In some cases it is helpful to reverse the direction of the coordinate system of a single species. This is in particular the case when a single genome is reversed compared to all others. The inversion of an entire path does not change the solution of the Colored Multigraph Betweenness Problem but can make it easier to apply some of the reduction heuristics discussed above. In particular, if the relative orientation of the coordinatizations could be fixed in an optimal manner, the betweenness problem reduces to a much easier topological sorting problem. Finding this optimum, however, is equivalent to the Betweenness Problem, which is a NP-hard. Hence, we again have to resort to local heuristics.
Definition 7
Let \(\Gamma = (V,E)\) be a supergenome graph. A pair of vertices \(v,w\in V\) such that there are edges (v, w) and (w, v) in E is a mini cycle.
Mini-cycles are naturally removed by removing one of the two edge directions between v and w. More precisely, the less supported direction of an edge is dropped. The estimate for support is evaluated in a region around a mini-cycle since adjacent mini-cycles may yield contradictory majority votes.
Definition 8
Two mini-cycles are connected with each other if they share a vertex. A mini-cycle complex \(\mathfrak{C}\) is a maximal connected set of mini-cycles.
Lemma 4
The mini-cycle complexes of a supergenome graph
\(\Gamma\)
form a unique partition of the set of all minicycles. Any two classes of this partition are vertex and edge disjoint.
Proof
Consider the the graph H whose vertices are the mini-cycles, and there are edges between any two mini-cycles that share at least one vertex. Then every mini-cycle complex \(\mathfrak{C}\) is a connected component of H. Since the connected components of a graph are uniquely defined, disjoint, and form a cover, they partition the vertex set of H. Every minicycle, furthermore, forms a connected subgraph of \(\Gamma\) by construction. Since any two minicycles that contain a common vertex belong to the same mini-cycle complex, two mini-cycle complexes cannot have a vertex in common. This implies that they are also edge disjoint.
The mini-cycle complexes therefore can be resolved independently of each other. The target is to remove edges that create cycles in order to obtain a DAG that can then be subjected to topological sorting. However, this topological sorting is a solution of the Colored Multigraph Betweenness Problem for a subgraph. This is still a hard problem, so that we again utilize a heuristic approach. In this step we only attempt to remove mini-cycles. Cycles that connect mini-cycle complexes with each other or with other vertices in the graph are therefore left untouched and have to be dealt with in a subsequent step.
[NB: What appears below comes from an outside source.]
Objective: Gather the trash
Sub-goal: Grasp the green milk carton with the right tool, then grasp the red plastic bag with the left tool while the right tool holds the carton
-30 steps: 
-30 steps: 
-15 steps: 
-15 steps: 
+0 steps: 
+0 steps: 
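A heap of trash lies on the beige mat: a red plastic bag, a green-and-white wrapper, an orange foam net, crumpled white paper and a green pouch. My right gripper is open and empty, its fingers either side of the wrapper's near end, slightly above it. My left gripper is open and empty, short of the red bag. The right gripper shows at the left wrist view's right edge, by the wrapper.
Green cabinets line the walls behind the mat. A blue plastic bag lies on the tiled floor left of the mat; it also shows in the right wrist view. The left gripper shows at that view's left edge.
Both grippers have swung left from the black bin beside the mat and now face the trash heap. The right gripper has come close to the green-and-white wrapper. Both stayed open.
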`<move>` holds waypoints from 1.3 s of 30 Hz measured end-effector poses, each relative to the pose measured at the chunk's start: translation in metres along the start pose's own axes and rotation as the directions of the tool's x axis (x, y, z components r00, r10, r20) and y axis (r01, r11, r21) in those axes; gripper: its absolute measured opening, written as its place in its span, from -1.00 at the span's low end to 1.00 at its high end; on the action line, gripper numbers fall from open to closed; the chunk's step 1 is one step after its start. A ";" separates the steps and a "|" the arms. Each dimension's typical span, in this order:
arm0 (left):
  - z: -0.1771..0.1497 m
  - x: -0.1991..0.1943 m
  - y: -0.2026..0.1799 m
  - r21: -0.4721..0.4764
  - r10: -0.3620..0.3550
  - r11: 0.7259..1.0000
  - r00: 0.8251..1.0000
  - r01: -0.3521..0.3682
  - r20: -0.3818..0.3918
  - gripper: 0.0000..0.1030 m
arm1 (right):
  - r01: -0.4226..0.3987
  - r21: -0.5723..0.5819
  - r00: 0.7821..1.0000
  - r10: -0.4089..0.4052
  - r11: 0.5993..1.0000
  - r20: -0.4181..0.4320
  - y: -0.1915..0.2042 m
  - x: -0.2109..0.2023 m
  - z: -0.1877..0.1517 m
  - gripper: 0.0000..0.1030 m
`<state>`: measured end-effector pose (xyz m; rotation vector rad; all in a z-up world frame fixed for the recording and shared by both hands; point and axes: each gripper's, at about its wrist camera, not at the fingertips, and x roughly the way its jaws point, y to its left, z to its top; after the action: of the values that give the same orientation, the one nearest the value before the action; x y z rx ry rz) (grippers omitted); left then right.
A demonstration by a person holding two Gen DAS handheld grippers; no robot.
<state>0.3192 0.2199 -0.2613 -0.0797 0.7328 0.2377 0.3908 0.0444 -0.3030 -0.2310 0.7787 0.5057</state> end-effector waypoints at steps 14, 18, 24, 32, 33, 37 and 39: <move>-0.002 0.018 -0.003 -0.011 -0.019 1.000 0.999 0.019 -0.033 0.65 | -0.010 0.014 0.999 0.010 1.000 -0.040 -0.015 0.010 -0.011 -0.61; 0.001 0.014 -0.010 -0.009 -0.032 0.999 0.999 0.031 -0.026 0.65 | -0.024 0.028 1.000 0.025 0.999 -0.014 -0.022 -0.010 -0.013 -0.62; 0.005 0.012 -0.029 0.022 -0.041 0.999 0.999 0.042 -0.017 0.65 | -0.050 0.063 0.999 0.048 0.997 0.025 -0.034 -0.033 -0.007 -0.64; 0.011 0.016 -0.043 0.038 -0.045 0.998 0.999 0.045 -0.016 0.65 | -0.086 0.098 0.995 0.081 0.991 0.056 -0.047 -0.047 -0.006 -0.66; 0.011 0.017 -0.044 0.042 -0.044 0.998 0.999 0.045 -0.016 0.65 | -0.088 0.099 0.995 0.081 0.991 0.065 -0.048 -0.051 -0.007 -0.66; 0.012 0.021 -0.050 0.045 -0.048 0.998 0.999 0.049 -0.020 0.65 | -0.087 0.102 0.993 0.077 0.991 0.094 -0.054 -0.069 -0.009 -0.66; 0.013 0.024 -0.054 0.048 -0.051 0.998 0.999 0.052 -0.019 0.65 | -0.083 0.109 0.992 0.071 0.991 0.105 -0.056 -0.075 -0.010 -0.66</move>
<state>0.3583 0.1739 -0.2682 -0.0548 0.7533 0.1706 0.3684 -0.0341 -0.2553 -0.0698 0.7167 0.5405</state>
The local sorting within a complex \(\mathfrak{C}\) is achieved by considering adjacencies. To this end we annotate each adjacency with the number of edges and the ratio of the edges in the two directions. We identify the best supported edges as those with a high multiplicity and a strong bias for one direction over the other. This choice of a direction is then propagated. If a directed edge has more than one possible successor, we first propagate along the one with the largest support for the proposed direction. The issue now is when exactly to stop propagating this information. Clearly, it is forbidden to orient an edge that would close a directed cycle. Any such edge is instead seeded with the reverse directional information.
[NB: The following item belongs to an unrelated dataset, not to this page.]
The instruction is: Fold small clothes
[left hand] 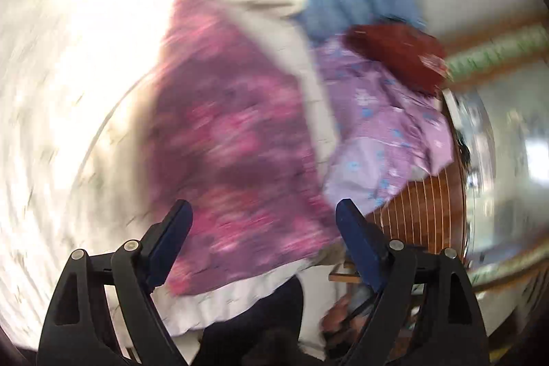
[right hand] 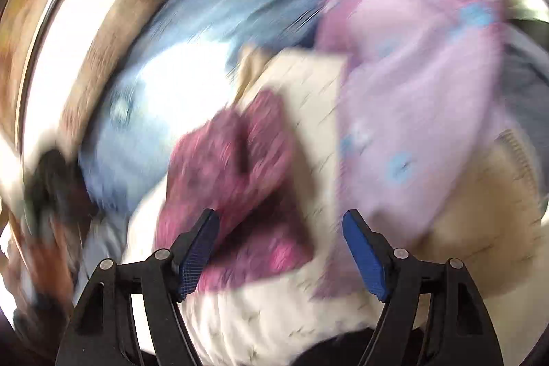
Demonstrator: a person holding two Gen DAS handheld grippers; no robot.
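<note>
Magenta floral garment (left hand: 236, 139) lies on the cream bed cover (left hand: 68, 84), roughly flat in the left wrist view, with a deep crease through it in the right wrist view (right hand: 240, 180). Both frames are heavily motion-blurred, so fine edges and hems are unreadable.

Left gripper (left hand: 264, 228) – jaws spread wide, nothing between the pads, hanging over the garment's near edge. Right gripper (right hand: 281, 249) – also wide open and empty, over the same cloth from the other side. Neither is holding anything.

Lilac garment (left hand: 384, 126) with blue flowers sits just beside the magenta one, towards the bed's edge, with a red cloth (left hand: 394, 57) behind it. Blue bedding (right hand: 192, 64) lies further back.

Risks as I read them:
- The fold looks loose – with both grippers off it, the bunched middle could spring open or settle skewed.
- A fast, blurred approach means poor aim; a pad could pinch the cream cover along with the garment and drag the whole surface.
- The lilac piece is close enough that a grab near that side might catch its hem and pull both together.
- The lilac and red pieces sit near the bed edge by the wooden frame (left hand: 425, 215); a tug could slide them off.
</note>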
As part of this procedure it is possible that parts of a directed path from a given genome received contradictory orientations in different regions. If this is the case, the edge crossing the boundary between the differently oriented regions must be removed. Finally, the heuristic may terminate and still leave some edges unoriented. This indicates that the orientations are contradictory and need to be reversed. An example of the mini-cycle resolution process is shown in Fig. 5.